Task brief: The answer should hold only the lines from the beginning of the material through the one with "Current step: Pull", reproduced exactly and without pictures.

Recorded information:
----
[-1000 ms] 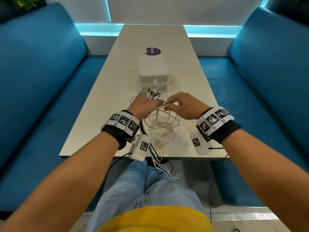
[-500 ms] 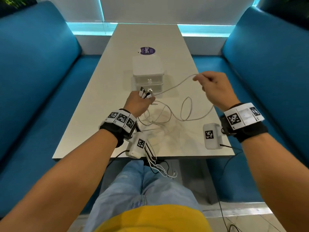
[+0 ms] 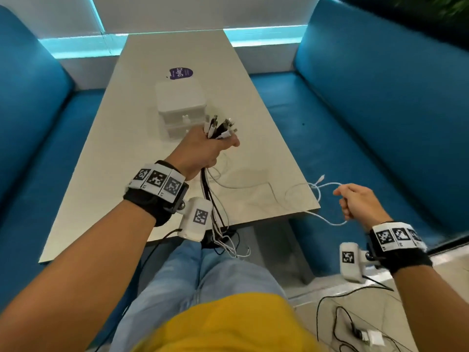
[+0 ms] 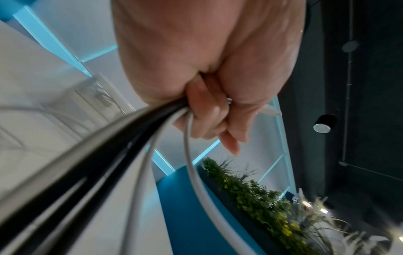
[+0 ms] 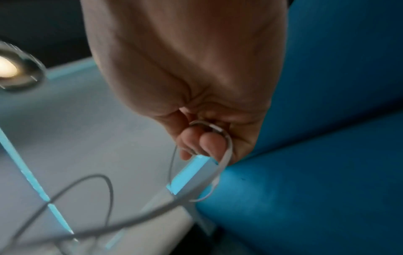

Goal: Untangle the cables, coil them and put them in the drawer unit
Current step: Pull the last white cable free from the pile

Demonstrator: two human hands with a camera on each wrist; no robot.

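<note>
Lap: the person sat in light blue jeans and a yellow top, and loose cable tails dangled off the near edge of the surface right above the knees.

Floor: a thin black wire lay looped on the floor down at the right, too blurry to say more.

Right hand: the right hand was out past the right edge of the surface, over the blue bench seat. Its fingers were curled round a thin white cable, which looped over them in the wrist view.

White cable: from that hand it ran back across the near right corner of the surface toward the other hand, with its small plug end sticking up just off the edge.

Left hand: the left hand was held above the middle of the surface, fingers clamped tight on a bundle of black and white cables. The plug ends fanned out of the top of the fist.

Surface: long pale rectangular table, with some slack white cable lying on it.

Drawer unit: small white plastic drawer unit stood just beyond the left hand, both drawers looked closed.

Far end: a purple round sticker sat behind the unit.
</note>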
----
Solution to this exercise:
[-1000 ms] 
[-500 ms] 
[+0 ms] 
[+0 ms] 
[+0 ms] 

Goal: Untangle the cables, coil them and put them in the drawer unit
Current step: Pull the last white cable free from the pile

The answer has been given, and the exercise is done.